• Exercise description
Output exactly the lines below, starting with the line that has "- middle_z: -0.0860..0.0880" and going on through the line that has "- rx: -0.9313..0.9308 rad", both included, and no other lines.

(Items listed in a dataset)

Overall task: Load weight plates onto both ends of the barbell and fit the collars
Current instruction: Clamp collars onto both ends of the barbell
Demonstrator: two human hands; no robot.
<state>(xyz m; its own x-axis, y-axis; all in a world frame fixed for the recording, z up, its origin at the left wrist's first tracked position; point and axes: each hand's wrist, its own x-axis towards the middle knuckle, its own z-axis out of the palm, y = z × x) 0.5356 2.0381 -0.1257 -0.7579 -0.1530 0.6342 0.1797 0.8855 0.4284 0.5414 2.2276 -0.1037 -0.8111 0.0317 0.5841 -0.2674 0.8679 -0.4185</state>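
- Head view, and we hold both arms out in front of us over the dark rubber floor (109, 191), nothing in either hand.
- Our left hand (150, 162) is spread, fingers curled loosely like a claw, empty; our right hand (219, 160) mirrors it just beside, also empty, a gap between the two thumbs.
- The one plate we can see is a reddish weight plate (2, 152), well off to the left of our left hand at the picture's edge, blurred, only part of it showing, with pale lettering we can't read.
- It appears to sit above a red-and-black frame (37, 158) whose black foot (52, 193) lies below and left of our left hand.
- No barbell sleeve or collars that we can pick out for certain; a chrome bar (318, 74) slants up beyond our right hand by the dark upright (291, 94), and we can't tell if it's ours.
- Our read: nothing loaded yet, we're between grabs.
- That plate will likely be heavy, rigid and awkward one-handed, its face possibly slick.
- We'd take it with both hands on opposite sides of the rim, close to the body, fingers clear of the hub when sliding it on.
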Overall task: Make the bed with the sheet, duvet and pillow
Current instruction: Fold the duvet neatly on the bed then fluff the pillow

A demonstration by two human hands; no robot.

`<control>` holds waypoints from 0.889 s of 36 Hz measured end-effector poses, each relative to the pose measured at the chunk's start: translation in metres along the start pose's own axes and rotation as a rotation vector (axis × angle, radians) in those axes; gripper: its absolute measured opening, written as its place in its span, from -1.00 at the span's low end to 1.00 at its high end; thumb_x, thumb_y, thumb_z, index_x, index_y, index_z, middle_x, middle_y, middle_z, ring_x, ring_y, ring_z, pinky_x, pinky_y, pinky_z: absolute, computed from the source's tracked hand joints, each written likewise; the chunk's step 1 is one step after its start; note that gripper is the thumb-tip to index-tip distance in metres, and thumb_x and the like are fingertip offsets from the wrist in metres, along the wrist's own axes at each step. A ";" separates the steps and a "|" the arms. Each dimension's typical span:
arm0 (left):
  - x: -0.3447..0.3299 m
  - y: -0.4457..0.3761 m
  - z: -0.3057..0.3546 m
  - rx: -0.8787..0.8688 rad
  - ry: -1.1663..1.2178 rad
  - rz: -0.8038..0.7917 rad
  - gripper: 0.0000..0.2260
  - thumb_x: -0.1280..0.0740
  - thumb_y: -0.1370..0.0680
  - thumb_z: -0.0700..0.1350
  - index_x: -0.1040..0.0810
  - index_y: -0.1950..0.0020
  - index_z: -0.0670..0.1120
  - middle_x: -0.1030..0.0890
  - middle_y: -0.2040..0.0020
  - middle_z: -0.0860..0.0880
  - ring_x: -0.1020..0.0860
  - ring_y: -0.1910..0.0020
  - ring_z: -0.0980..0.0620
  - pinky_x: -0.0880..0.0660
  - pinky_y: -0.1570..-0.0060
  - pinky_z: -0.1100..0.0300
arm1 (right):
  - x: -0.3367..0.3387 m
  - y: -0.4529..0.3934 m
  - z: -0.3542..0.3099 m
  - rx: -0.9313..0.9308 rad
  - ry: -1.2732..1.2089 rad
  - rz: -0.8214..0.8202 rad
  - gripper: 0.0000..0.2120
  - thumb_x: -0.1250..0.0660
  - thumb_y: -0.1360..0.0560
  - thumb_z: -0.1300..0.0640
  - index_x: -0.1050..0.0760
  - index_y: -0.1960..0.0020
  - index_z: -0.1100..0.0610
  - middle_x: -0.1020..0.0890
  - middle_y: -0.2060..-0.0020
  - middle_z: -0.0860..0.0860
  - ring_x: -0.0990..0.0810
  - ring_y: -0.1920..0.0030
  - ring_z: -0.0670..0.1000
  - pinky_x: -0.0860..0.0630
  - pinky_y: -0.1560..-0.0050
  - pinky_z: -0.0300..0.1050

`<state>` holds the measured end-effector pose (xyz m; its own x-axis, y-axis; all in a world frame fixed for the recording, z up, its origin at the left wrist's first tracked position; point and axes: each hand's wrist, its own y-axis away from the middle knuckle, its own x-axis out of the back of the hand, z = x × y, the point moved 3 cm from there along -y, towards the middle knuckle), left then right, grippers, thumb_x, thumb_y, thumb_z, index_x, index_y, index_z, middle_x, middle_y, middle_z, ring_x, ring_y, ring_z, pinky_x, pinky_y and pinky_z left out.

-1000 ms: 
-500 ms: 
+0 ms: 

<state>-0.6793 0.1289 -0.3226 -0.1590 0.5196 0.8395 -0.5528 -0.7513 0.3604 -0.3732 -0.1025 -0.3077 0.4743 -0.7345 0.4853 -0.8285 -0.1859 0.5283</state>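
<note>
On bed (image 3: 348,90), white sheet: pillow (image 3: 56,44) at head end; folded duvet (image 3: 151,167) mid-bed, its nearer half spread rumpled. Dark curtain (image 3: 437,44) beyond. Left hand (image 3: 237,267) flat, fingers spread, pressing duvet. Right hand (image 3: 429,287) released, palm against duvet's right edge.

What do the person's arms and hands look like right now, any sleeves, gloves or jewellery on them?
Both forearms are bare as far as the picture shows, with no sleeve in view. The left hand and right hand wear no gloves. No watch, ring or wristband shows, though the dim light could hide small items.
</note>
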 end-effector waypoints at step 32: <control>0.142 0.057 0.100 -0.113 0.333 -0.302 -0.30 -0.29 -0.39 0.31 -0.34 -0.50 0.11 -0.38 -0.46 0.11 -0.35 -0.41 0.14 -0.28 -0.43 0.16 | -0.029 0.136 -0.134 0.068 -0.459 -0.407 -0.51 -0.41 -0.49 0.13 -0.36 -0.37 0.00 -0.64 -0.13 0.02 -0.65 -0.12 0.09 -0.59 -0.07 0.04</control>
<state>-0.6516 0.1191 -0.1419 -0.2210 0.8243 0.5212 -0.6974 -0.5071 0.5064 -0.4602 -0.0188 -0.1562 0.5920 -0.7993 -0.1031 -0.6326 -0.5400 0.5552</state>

• Result of the task
  - middle_z: -0.0860..0.0880
  - ring_x: -0.1020..0.0860
  - ring_y: -0.1910..0.0020
  - ring_z: -0.0980..0.0620
  - pinky_x: -0.0880..0.0660
  - pinky_y: -0.1570..-0.0060
  - pinky_z: -0.1100..0.0300
arm1 (right):
  - x: -0.3367..0.3387 m
  - y: -0.4529..0.3934 m
  - z: -0.3542..0.3099 m
  - rx: -0.9313..0.9308 rad

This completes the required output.